Yuri: “Memnuniyetle. Sizin örnek bir insan olduğunuzu, bir benzerinizi bir daha hiç görmediğini söyledi. Birlikte oturduğunuz evin ışığını gördüğünde dünyanın öbür ucunda bile olsa dizlerinin üstünde sürünerek koşup geleceğini anlattı bana.”

Strelnikov: “Affedersiniz. Sizinle bunları konuşurken ne işle meşgul olduğunu anımsamanızın sizce bir sakıncası yoksa anlatır mısınız?”

Yuri: “Bu odayı topluyordu. Sonra halıyı çırpmak için dışarı çıktı.”

Strelnikov: “Hangisi acaba?
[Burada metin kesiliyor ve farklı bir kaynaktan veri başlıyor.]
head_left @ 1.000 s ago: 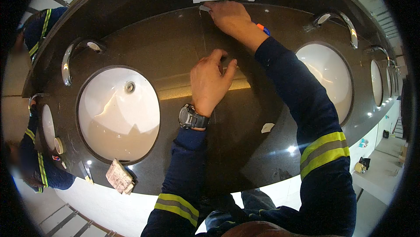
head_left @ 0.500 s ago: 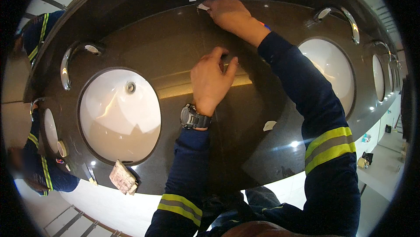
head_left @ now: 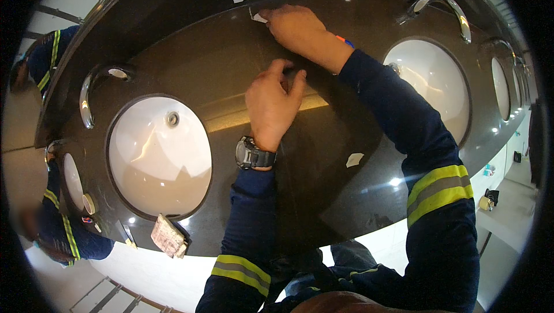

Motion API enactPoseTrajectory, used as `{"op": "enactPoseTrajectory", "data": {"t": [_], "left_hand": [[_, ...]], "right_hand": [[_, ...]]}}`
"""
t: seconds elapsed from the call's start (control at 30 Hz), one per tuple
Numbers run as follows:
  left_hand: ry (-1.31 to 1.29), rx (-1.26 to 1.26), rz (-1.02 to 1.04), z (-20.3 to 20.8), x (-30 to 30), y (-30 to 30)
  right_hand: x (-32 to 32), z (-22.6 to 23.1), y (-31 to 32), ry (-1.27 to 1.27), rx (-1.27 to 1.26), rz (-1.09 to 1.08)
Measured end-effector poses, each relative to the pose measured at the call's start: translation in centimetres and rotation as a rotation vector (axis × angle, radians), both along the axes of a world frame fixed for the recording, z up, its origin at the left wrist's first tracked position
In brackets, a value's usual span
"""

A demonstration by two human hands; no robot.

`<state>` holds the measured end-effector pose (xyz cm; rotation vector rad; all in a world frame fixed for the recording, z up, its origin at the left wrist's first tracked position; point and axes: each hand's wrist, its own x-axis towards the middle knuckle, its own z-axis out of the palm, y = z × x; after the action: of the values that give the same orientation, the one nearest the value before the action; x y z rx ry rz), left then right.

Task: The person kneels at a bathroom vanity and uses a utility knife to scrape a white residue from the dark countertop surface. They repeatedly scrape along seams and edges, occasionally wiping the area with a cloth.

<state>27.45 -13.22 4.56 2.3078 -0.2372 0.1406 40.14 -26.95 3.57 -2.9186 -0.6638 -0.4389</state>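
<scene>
My right hand (head_left: pixel 295 29) reaches to the back of the dark stone counter (head_left: pixel 323 197). Its fingers are closed on a small flat white piece (head_left: pixel 259 18), pressed at the counter surface near the rear edge. A thin pale line runs on the stone beside that piece. Closer to me, my left hand (head_left: pixel 273 102) hovers at the middle of the counter, thumb and bent fingers apart, with nothing visible in it. A black watch (head_left: pixel 252 155) is on that wrist. Another small white scrap (head_left: pixel 354 159) lies on the counter, right of my left forearm.
A white round basin (head_left: pixel 160 163) is set in on the left, another basin (head_left: pixel 430 85) on the right. Chrome taps (head_left: pixel 86 99) curve beside them. A stained folded cloth or sponge (head_left: pixel 169 236) rests at the front edge. A co-worker (head_left: pixel 72 226) in dark sleeves works at far left.
My right hand has shifted slightly nearer along the counter with the white piece. My left hand keeps nearly the same pose. The whole view has tilted a little.
</scene>
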Motion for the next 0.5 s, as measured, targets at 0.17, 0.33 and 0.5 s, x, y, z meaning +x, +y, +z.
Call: {"op": "enactPoseTrajectory", "data": {"t": [0.17, 0.33, 0.5], "left_hand": [[-0.224, -0.422, 0.222, 0.5, 0.4, 0.7], [-0.147, -0.997, 0.404, -0.4, 2.5, 6.5], [-0.114, -1.352, 0.467, -0.3, 3.0, 8.9]], "right_hand": [[-1.9, 1.6, 0.5, 0.118, 0.009, -0.030], [-3.6, 1.8, 0.4, 0.121, -0.004, -0.001], [-4.4, 1.8, 0.4, 0.142, 0.021, 0.018]]}}
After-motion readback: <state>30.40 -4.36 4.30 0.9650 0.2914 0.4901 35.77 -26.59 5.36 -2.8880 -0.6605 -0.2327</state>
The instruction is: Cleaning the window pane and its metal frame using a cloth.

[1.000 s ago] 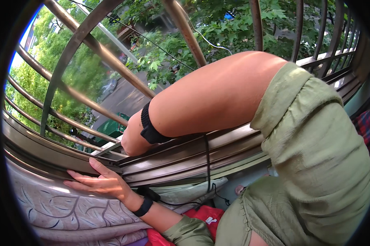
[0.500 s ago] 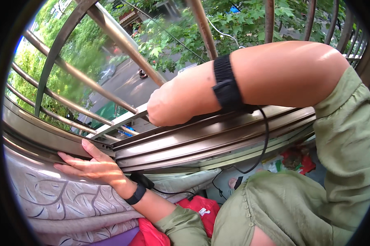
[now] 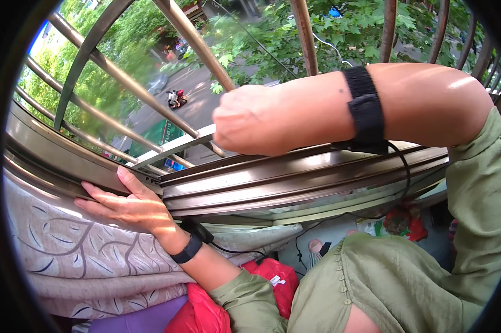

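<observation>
My left hand (image 3: pixel 131 206) lies with fingers spread against the metal window frame (image 3: pixel 56 149) at the left, near its corner, holding nothing. My right hand (image 3: pixel 243 121) is bent into a fist above the window track (image 3: pixel 250 182), beside the lower end of a round metal bar (image 3: pixel 197 44). Its back faces me, so its fingers and anything in them are hidden. A flat metal strip (image 3: pixel 175 145) of the outer grille runs up to that fist. Black straps go round both wrists or forearms.
Outside the bars are leafy branches (image 3: pixel 350 39) and a road with a scooter (image 3: pixel 176 99). A patterned curtain (image 3: pixel 84 244) hangs below the frame at left. Red cloth (image 3: pixel 200 311) lies by my left sleeve. A black cable (image 3: pixel 408 172) hangs from the right forearm strap.
My right fist and forearm have shifted right, and more of the back of the hand shows. The view has shifted slightly. My left hand stays on the frame.
</observation>
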The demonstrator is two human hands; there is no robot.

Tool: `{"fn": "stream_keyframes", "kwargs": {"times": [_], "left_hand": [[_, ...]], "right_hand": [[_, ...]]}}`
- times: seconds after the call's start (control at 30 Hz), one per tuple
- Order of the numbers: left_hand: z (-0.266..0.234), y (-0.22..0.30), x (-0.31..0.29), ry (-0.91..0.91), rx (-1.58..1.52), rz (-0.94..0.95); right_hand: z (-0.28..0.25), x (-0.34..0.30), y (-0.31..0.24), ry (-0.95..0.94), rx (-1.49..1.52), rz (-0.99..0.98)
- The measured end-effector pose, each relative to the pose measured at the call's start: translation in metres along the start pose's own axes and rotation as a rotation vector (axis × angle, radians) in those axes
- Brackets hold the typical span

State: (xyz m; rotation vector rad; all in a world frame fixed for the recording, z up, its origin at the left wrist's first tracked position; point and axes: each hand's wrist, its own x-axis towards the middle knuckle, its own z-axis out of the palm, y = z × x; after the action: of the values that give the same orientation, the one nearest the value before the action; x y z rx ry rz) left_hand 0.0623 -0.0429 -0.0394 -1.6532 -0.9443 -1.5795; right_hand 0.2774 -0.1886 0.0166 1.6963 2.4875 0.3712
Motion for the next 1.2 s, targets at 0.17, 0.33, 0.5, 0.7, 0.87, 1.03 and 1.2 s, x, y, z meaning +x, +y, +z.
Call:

Burada iki halı var.”

Yuri: “Şu büyük olanı.”

Strelnikov: “Tek başına bunu kaldıramaz. Siz de yardım ettiniz mi?

Yuri: “Evet.”

Strelnikov: “Karşılıklı uçlarından tuttunuz. Sonra sanki salıncaktaymış gibi kollarını iyice yukarı kaldırıp indirdi öyle değil mi? Tozlardan korunmak için başını çevirip gözlerini kısıyor, sonra da kahkahalarla gülüyordu değil mi? Onun alışkanlıklarını gayet iyi biliyorum! Sonra birbirinize doğru geldiniz. Ağır halıyı önce ikiye, sonra dörde katladınız. O sırada Lara sürekli şaka yapıyordu, öyle değil mi? Doğru değil mi?”

Lara’nın halıya yaklaşımındaki detaylar Strelnikov’un tutkusunu gözler önüne seriyor; ancak bir âşığın görebileceği detayları anlatıyor, okur olarak bunda hiç birimizin kuşkusu yok. İyi de bu âşık tetiği neden çekti? Strelnikov’un tetiği çekmesinin açıklanması bu diyaloglarda saklı, daha fazlasında değil. Ömrünü bir çift gözün beğenisini ve takdirini almak için harcayan bir kalp aniden bunlara zaten sahip olduğunun farkına varıyor. Tetiğe karşı duran direncin içindeki güç böylece boşalmış oluyor.

Pasternak’ın Doktor Jivago romanı birçok karakteri içinde barındıran büyük bir tablo gibi. Bu yönüyle Tosltoy’un dev yapıtlarını çağrıştırsa da karakterleri Dostoyevski’nin kahramanlarının ayak izinde yürürler. Başta okuru sıksa da, içinde taşıdığı sevgi bağlarından olsa gerek, yine de son sayfaya kadar rahatlıkla gelinir. Ne devrimcilerin ne de iktidarların değil de fillerin ayakları altında ezilen çimlerin gözünden gören bir yapıt olması dolayısıyla da değerini katlıyor, benden söylemesi.